• [Task objective]:
Given the listing that follows, report all lines in which the string "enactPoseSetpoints" occurs.

• [Material provided]:

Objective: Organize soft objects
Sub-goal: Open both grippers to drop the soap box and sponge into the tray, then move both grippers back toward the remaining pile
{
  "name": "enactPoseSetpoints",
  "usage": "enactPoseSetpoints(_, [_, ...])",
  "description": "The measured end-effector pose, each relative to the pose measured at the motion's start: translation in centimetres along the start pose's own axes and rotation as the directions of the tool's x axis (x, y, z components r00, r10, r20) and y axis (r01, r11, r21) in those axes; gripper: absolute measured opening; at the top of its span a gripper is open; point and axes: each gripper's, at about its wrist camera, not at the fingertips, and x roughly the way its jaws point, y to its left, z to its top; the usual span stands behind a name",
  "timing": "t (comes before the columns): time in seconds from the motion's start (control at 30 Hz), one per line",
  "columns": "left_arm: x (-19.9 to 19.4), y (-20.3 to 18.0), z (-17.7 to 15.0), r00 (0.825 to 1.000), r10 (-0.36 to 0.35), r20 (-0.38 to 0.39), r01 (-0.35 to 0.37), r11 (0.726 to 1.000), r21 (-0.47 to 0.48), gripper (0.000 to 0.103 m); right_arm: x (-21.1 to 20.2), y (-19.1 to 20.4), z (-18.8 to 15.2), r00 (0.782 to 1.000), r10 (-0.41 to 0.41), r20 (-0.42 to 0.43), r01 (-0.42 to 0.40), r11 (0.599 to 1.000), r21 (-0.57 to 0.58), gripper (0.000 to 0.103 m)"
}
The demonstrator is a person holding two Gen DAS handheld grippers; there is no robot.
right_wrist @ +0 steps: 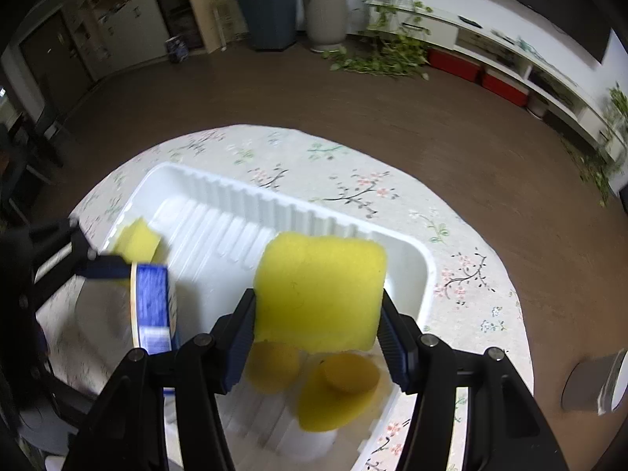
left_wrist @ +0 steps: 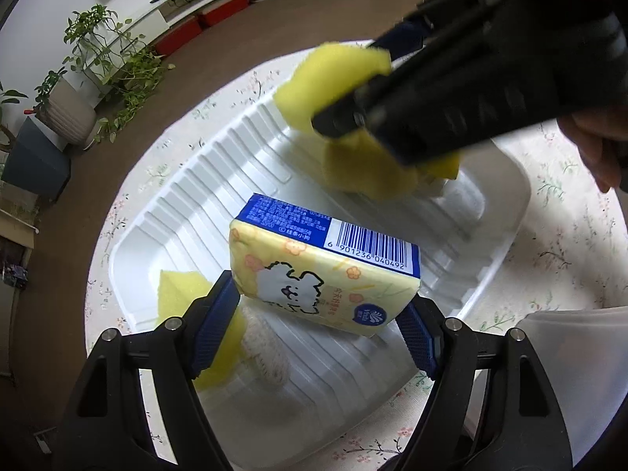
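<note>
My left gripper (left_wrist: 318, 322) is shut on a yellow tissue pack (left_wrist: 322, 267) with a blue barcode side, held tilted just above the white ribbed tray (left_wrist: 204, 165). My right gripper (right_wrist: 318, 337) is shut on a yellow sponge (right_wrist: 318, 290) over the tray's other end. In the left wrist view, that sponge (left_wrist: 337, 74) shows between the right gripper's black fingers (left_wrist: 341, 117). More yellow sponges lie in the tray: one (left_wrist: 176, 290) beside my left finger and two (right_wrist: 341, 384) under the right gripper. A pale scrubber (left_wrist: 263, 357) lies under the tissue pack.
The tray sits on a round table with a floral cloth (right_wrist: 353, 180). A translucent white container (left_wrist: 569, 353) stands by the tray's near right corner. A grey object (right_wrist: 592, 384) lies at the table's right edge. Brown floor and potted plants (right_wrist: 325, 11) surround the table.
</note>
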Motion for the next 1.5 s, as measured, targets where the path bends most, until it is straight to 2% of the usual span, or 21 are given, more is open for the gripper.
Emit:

• [Response]:
  "name": "enactPoseSetpoints",
  "usage": "enactPoseSetpoints(_, [_, ...])",

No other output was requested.